Guy Steele Says: Don't Iterate, Recurse, and Get rid of lisp cons!

By Xah Lee. Date: . Last updated: .

Tips on Writing Parallel Programs: Don't Iterate, Recurse, Fold, Pipe, Foreach, Get Rid of Linked List

The followings are items from Guy Steele's slide.

Things to Avoid

Conclusion

Elegant Functional Style, Recursion, Fold, Piping, is Bad for Parallelism

I've been doing functional programing for since 1993, pretty much ever since i started programing with my first language Mathematica. Two paradigms i use frequently, is sequencing functions (aka chaining functions, piping) and recursion (e.g. fold, nest). In some sense, most of my programs is one single sequence of function chain. The input is feed to a function, then its output to another, then another, until the last function spits out the desired output. It is extremely elegant, no state whatsoever, and often i even take the extra mile to avoid using any local temp variables or constants in my functions. But after watching this video, i learned, that function chaining is NOT good for parallelism, despite it is considered a very elegant functional paradigm.

As a functional programer, typically we are familiar with all the FP style constructs, and we strive for such elegance. The important thing i learned from this video is that, elegance in functional style does not mean it will be good for parallelism.

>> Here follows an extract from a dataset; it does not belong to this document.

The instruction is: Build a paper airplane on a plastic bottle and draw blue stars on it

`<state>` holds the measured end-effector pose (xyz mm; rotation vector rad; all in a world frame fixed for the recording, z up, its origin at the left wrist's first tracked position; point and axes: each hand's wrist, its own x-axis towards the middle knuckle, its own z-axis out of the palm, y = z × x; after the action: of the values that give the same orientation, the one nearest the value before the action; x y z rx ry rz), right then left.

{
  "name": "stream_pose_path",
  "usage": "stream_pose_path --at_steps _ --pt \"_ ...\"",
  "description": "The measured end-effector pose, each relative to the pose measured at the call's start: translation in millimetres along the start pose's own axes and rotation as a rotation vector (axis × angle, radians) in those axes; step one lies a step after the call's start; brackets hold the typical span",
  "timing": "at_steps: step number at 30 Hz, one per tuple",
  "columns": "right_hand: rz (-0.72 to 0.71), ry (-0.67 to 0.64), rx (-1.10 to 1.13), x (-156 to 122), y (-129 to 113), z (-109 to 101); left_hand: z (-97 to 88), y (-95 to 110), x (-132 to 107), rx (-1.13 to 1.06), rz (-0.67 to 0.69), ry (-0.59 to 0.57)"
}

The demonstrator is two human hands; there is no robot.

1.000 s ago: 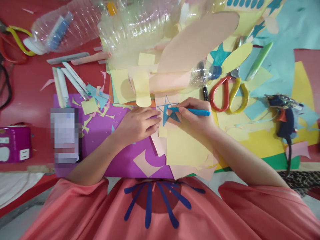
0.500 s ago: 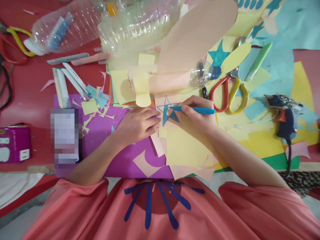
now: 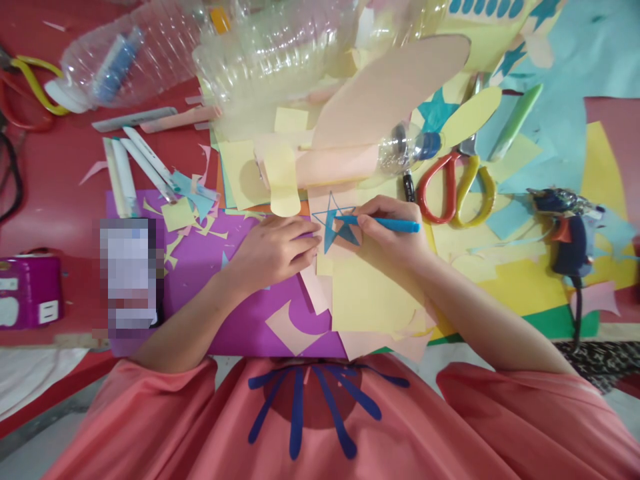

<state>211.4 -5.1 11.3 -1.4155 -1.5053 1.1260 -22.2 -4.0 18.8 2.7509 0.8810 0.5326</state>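
Note:
My right hand [image 3: 390, 233] is closed around a blue marker [image 3: 385, 223], with the tip resting inside a blue star [image 3: 333, 223] drawn on a pale peach paper [image 3: 320, 200]. The star's lower part is coloured in. My left hand [image 3: 275, 250] lies flat on the paper's left side, fingers stretched out together toward the star, holding nothing. Under the hands lie a purple sheet [image 3: 225, 260] and yellow paper pieces [image 3: 370, 297].
Red and yellow scissors [image 3: 455, 183] lie just right of my right hand. A glue gun [image 3: 570, 233] sits further right. Clear plastic bottles [image 3: 210, 47] lie at the back, several white glue sticks [image 3: 135, 163] at the left, and a purple box [image 3: 30, 290] at the left edge.
The marker moved slightly right and back left within the star. My left hand has stayed where it was.

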Motion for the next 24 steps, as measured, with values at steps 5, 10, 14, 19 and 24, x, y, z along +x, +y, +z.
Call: stream_pose_path --at_steps 5,10,14,19,24 --pt "-0.037 -0.083 0.026 0.0 -0.7 -0.1 1.1 -0.5 -0.6 -0.004 -0.013 -0.031" --pt "-0.030 -0.143 0.008 -0.1 -1.4 -1.4 0.8 -1.0 -0.6 -0.021 -0.037 -0.056" --pt "-0.021 -0.050 0.041 0.2 -1.2 -1.7 -0.6 -0.7 -0.4 -0.025 -0.049 -0.076" --pt "-0.016 0.089 0.033 1.8 2.6 -1.2 -0.5 -0.7 -1.5 -0.020 -0.049 -0.076" --pt "-0.018 0.077 0.043 1.7 3.5 0.5 1.6 -1.6 -2.1 -0.025 -0.038 -0.058"
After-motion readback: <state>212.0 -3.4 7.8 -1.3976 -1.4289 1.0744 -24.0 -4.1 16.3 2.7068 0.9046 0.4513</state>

Similarly, software written with purely functional language such as Haskell, does not imply it'll be good for parallelism. (but will be a lot better than procedural langs, of course.) FP and Automatic Parallelism certainly share some aspects, such as declarative code and not maintaining states, but is not the same issue.

Guy Steele's Talk: How to Think About Parallel Programming: Not!

A fascinating talk by the computer scientist Guy Steele. (well known as one of the author of Scheme Lisp, and emacs (before Richard Stallman))

[How to Think about Parallel Programming: Not! By Guy Steele. At http://www.infoq.com/presentations/Thinking-Parallel-Programming , accessed on 2011-02-05 ]

Guy Steele parallel programing lisp cons
Guy Steele on LISP cons

The talk is a bit long, at 70 minutes. The first 26 minutes he goes thru 2 computer programs written for 1970s machines. It's quite interesting to see how software on punch card works. For most of us, we've never seen a punch card. He goes thru it “line by line”, actually “hole by hole”. Watching it, it gives you a sense of how computers are like in the 1970s.

At 00:27, he starts talking about “automating resource management”, and quickly to the main point of his talk, about what sort of programing paradigms are good for parallel programing. Here, parallel programing means solving a problem by utilizing multiple CPUs. This is important today, because CPU don't get much faster anymore; instead, each computer is getting more CPU (multi-core).

In the rest 40 min of the talk, he steps thru 2 programs that solve a simple problem of splitting a sentence into words. First program is typical procedural style, using do-loop (accumulator). The second program is written in his language Fortress, using functional style. He then summarizes a few key problems with traditional programing patterns, and itemize a few functional programing patterns that he thinks is critical for programing languages to automate parallel computing.

In summary, as a premise, he believes that programers should not worry about parallelism at all, but the programing language should automatically do it. Then, he illustrates that there are few programing patterns that we must stop using, because if you write your code in such paradigm, then it would be very hard to parallelize the code, either manually or by machine AI.

If you are a functional programer and read FP news in the last couple of years, his talk doesn't seem much new. However, i find it very interesting, because:

In much of 2000s, i did not understand why compilers couldn't just automatically do parallelism. My thought have always been that a piece of code is just a concrete specification of algorithm and machine hardware is irrelevant. But i realized, that any concrete specification of algorithm is specific to a particular hardware, by nature. [see Why Must Software be Rewritten for Multi-Core Processors?]

Parallel Computing vs Concurrency Problems

Note that parallel programing and concurrency problem are related but not the same thing.

Fortress and Unicode

Parallel Programing Exercise

Here is a interesting Parallel Programing Exercise: Parallel Programing Problem: asciify-string .

Organizing Functional Code for Parallel Execution (or, foldl and foldr Considered Slightly Harmful)

Here is a paper written by Guy Steele, on the same topic, in 2009, but with lots lisp and Fortress code.

At the end of the document, he says, in big red letters: “Get rid of cons!”.